I am writing in response to Cari Rowan's July 18 letter, “Down and Out in Aisle One.”
I am glad you are noticing the changes going on in what used to be two very vibrant local natural food companies. Both stores used to be places that really upped the bar when it came to sourcing products with the highest quality possible.
Now profit does seem to be their ultimate goal. And that’s where the French Broad Food Co-op comes in. Significantly, we are not bound by a profit motive. We are instead bound by our commitment to educating and growing our community, improving our staff’s environment, maximizing the availability of organic and local products, as well as our financial health.
If we do make a profit, rather than it being siphoned out of our community, a significant amount is paid out in the form of a rebate to our owners — shoppers who invest $25 a year in us ($250 gets a lifetime status for owners). As for me, I received three times my $25 investment as a rebate, based on how much I spent at the Co-op in 2011.
So that brings me to your characterization of us as a high-priced store with limited selection.
It’s simply not true. Don’t be fooled by retail games played by those with huge marketing infrastructures. If you do a detailed price comparison, you will find we are comparable if not better on most items. This is because we are part of a larger national co-op. We pull together to negotiate better pricing from our bigger suppliers. …

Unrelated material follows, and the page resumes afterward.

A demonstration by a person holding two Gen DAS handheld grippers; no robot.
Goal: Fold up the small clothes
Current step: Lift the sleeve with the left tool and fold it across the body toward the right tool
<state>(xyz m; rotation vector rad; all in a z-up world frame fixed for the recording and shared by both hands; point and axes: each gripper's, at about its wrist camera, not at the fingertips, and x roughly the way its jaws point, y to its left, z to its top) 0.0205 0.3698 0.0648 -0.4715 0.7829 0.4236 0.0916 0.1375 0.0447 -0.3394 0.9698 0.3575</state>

The Co-op is poised to grow in the coming years, as we have become a very strong company lately. You are right: “This presents [us] with a great opportunity to expand, if we have the resources necessary.” So I want to remind you: We will gain the resources we need when more people like you give up on the corporations that are siphoning money out of our community.
Join us. Shop here and make us the store you need us to be. It’s people-power time! Your choices will define our future.